_PROBLEM TO WORK ON_
Everything from the line holding "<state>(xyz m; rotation" through the end of the records should be printed exactly, apart from the pictures.

_ENTRIES PROVIDED_
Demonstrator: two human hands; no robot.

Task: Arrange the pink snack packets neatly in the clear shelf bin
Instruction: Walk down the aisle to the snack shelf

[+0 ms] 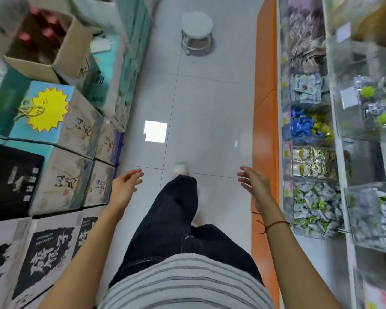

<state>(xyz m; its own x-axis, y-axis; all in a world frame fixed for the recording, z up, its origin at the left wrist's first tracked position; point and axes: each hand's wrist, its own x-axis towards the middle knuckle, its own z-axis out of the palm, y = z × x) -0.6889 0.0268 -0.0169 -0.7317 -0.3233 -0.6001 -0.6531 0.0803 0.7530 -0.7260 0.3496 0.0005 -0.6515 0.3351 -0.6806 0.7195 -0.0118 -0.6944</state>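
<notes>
Two empty hands, left hand (125,186) and right hand (253,186), fingers spread (touching nothing), above tiled floor (210,108); stool (196,32) beyond; shelf bins (310,197) right of floor

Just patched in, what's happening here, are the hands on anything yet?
Nothing is in hand. The person stands in a shop aisle, one foot forward, with the left hand and right hand both open and empty over the tiled floor. Clear shelf bins of wrapped snacks line the right side, stacked cartons the left, and a round stool sits ahead. No pink packets are clearly visible in this view, and the picture is blurred.
</notes>
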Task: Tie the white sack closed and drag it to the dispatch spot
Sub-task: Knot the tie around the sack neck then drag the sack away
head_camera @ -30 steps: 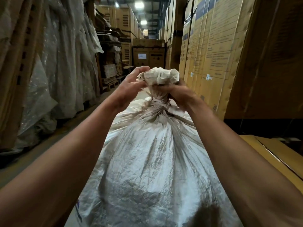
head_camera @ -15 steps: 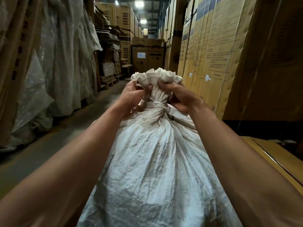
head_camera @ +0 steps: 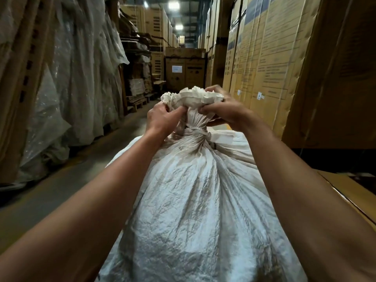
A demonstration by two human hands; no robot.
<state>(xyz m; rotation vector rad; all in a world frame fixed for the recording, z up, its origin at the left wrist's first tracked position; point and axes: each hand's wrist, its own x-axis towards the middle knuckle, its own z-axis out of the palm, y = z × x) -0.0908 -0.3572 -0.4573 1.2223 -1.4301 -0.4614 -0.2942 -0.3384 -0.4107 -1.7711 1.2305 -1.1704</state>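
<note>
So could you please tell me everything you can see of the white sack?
The white sack is bulky and full, of crinkled woven-looking material with greyish smudges. It stands in a warehouse aisle, its neck gathered and bound by a pale tie; above that the mouth flares into a ruffle. The left hand and right hand grip the neck just under the ruffle. Its base is out of view.

Nothing legible anywhere. Dark printed lines on the tall cardboard cartons (head_camera: 270, 58) right of the white sack (head_camera: 193, 200), too blurred to read. Small pale label (head_camera: 176, 69) on the far carton (head_camera: 185, 68) beyond the sack, likewise unreadable.
</note>
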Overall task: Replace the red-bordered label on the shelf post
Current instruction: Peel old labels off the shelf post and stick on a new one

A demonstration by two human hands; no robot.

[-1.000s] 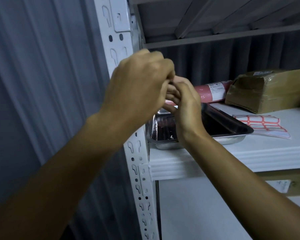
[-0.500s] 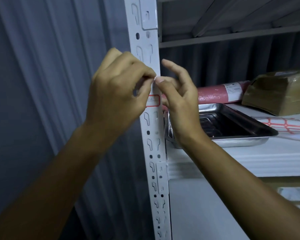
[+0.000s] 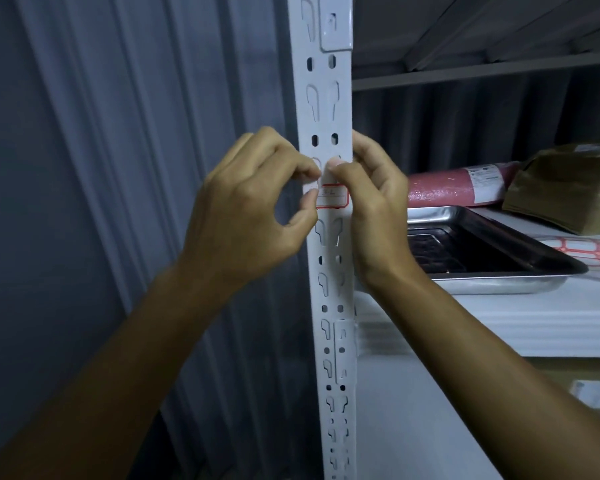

_ANSWER BOX_
<state>(xyz m; rotation vector rad; all in a world frame fixed for the recording, z up, its origin at the left wrist's first tracked position; point and axes: each hand's wrist, its own x-axis towards the middle knuckle, its own z-axis out of the palm, y = z × x) -0.0908 -0.3572 -0.4573 1.2223 -1.4301 -0.4614 -0.2942 -0.3384 -0.4107 -1.7711 1.2305 -1.1704</state>
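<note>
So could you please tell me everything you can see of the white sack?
The white sack is bulky and full, of crinkled woven-looking material with greyish smudges. It stands in a warehouse aisle, its neck gathered and bound by a pale tie; above that the mouth flares into a ruffle. The left hand and right hand grip the neck just under the ruffle. Its base is out of view.

Nothing legible anywhere. Dark printed lines on the tall cardboard cartons (head_camera: 270, 58) right of the white sack (head_camera: 193, 200), too blurred to read. Small pale label (head_camera: 176, 69) on the far carton (head_camera: 185, 68) beyond the sack, likewise unreadable.
</note>
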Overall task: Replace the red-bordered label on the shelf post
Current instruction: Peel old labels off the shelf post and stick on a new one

A demonstration by two human hands; no robot.

[-1.000s] 
[-0.500s] 
[+0.000s] 

No more output is needed.